### What you will do
Wherever a line in the records contains the word "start", return that line.
** Working data follows **
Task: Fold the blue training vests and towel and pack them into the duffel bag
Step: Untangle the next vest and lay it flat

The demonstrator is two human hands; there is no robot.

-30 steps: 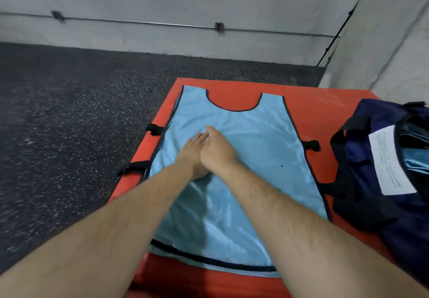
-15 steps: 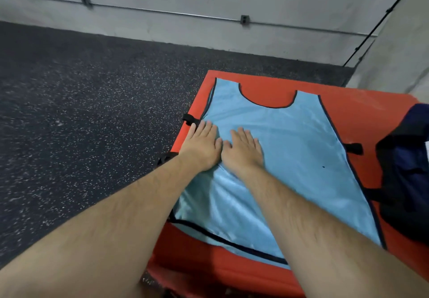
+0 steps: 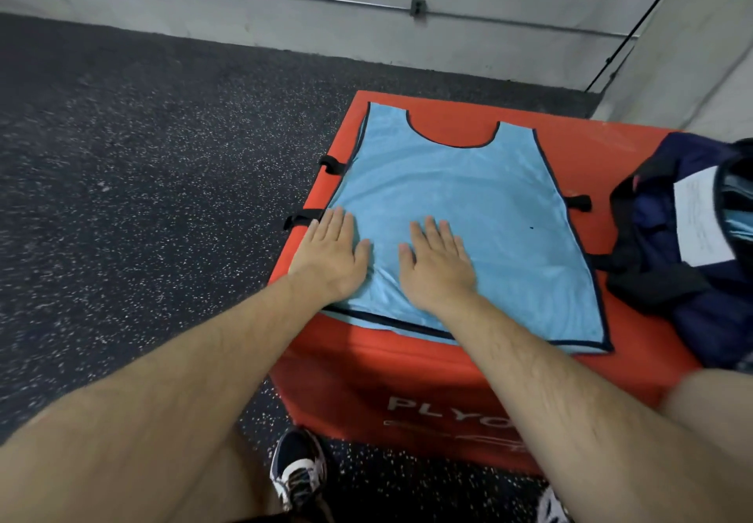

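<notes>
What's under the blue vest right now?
The blue vest lies flat on the red box, whose top shows through the neck opening. The left hand and right hand press flat on it. Anything between fabric and box is hidden.

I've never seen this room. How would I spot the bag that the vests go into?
Find the big red box on the speckled dark floor. A light blue vest lies flat on top; the duffel bag slumps at the box's right end, beside it. It is the one dark navy heap, with black straps and a white paper sheet on it.
</notes>
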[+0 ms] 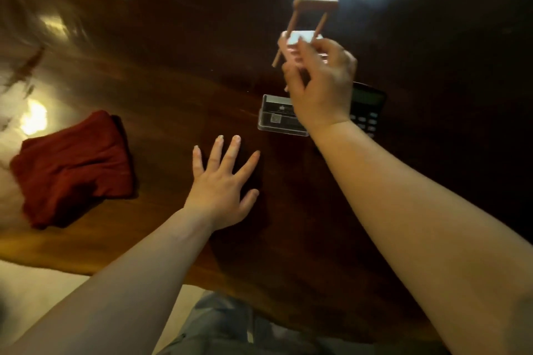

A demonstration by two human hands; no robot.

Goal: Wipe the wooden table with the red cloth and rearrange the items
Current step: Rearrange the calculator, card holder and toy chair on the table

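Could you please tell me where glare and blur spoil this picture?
Head view: warm glare on the table beside the red cloth, pale bluish sheen at the far top; motion blur smears the picture's left edge; the small wooden stand in the right hand looks soft; wide-angle bend curves the table edge.

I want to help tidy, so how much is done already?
Wiping may be finished: the red cloth lies on the table with no hand on it. Right now the right hand holds a tiny chair model in the air; the left hand is spread open over the table. Still left: setting it down, and maybe moving the clear card holder and calculator.
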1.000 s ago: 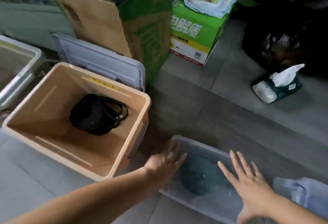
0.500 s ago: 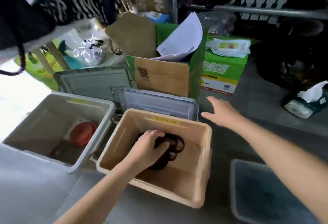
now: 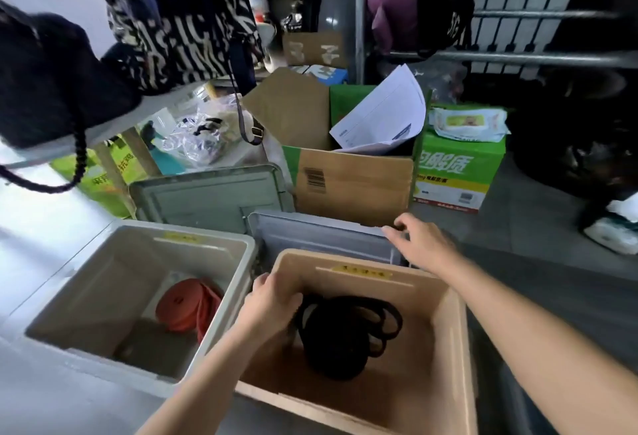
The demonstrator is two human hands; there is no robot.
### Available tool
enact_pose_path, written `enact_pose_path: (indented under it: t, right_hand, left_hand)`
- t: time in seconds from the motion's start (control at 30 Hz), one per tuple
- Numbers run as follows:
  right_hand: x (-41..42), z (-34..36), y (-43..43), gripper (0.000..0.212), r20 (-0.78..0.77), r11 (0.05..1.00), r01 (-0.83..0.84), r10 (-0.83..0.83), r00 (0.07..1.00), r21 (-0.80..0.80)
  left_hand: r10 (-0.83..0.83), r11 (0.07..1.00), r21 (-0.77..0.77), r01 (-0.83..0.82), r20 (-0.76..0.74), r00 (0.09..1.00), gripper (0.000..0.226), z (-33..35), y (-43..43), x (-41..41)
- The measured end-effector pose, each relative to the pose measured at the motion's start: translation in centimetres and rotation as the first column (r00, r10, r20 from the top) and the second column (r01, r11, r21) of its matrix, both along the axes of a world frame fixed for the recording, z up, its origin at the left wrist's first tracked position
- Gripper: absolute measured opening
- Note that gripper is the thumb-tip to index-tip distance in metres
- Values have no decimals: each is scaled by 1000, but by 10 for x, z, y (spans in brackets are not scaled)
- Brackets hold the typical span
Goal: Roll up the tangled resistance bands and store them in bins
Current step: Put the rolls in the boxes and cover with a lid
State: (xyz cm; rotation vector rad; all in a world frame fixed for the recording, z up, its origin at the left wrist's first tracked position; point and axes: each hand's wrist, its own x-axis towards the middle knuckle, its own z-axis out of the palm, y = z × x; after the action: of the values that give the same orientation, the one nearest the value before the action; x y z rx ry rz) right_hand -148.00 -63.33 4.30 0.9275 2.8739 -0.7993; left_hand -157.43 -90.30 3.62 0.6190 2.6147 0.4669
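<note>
Left hand [image 3: 272, 303] down inside the tan bin [image 3: 459, 341], fingers curled against the left edge of the black band roll [image 3: 340, 338]; touching it, though whether truly gripping or only steadying cannot be told. Right hand [image 3: 423, 245] reaching past the tan bin's far rim, fingers bent over the top edge of the pale lid [image 3: 321, 234] propped upright just behind it; seemingly taking hold, grip not fully clear.

Black band roll resting on the tan bin's floor, toward the left and middle, a few loose loops spilling out on its right side. Directly under and beside the left hand, well apart from the right. Likely soft, rubbery and light, with some spring: prone to uncoiling if lifted by one loop. Best taken around the thick coiled body, not the stray loops, with those tucked in first.

Further left, grey bin [image 3: 241, 251] touching the tan one, an orange band roll [image 3: 188, 310] lying on its floor, away from both hands. Second lid [image 3: 210, 193] leaning behind the grey bin. Beyond, a cardboard box [image 3: 352, 182] with papers, and a green carton [image 3: 459, 172] to its right.

Judging by both rolls already binned, probably near the end, lids next.
</note>
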Motion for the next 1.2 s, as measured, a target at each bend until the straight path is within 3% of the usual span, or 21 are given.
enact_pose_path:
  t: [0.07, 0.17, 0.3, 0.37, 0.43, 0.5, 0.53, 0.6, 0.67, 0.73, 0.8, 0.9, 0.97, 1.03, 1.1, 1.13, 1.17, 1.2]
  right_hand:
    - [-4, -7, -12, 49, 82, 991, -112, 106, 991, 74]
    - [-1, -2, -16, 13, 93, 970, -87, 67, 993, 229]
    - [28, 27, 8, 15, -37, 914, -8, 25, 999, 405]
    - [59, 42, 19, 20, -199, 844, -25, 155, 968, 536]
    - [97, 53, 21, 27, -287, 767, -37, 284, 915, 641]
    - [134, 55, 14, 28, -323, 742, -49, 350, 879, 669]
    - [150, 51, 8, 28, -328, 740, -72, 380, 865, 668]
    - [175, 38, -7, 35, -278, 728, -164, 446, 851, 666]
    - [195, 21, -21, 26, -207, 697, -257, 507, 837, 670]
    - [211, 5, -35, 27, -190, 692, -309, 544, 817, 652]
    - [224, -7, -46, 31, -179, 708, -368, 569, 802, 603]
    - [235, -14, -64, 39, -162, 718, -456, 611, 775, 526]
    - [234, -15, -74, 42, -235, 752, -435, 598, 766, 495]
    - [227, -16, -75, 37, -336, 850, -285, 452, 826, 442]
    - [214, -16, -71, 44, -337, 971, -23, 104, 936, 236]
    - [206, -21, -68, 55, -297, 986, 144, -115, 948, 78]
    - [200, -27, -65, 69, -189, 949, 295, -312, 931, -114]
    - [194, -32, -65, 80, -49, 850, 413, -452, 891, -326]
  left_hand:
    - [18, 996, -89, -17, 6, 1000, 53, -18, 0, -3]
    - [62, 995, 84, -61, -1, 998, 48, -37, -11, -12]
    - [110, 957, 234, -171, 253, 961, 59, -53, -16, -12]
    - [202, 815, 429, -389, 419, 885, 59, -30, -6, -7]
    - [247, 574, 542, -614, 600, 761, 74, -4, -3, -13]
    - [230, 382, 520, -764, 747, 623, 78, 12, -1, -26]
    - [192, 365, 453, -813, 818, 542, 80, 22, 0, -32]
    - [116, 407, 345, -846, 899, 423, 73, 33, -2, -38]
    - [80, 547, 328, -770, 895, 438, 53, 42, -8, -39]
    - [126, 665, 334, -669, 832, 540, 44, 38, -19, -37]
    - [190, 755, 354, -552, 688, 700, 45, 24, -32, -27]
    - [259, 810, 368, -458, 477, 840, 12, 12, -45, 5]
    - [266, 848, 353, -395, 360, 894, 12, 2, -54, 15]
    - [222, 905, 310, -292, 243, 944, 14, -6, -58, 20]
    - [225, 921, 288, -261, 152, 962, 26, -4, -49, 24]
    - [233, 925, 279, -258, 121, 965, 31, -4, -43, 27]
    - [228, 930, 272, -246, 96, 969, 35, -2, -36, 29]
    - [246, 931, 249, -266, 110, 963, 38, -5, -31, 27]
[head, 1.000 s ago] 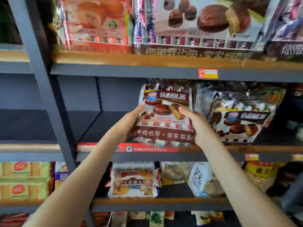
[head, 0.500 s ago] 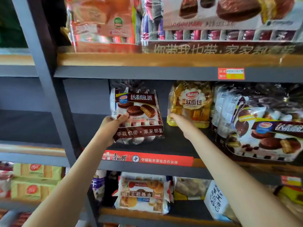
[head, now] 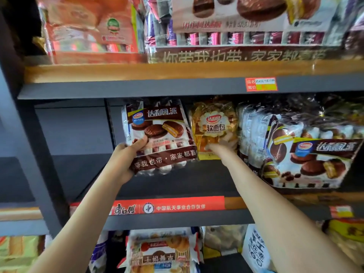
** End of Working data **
### Result for this exercise
- t: time in seconds from the motion's start (control at 30 Hz), one per tuple
- The measured end-effector pose, each relative to the pose measured at the motion's start: translation in centimetres and rotation as the first column (r00, r10, r20 from the top) and the second column (r01, r11, r21) of its matrix, both along the axes of a world frame fixed for the recording, z up, its origin at the left wrist's first tracked position

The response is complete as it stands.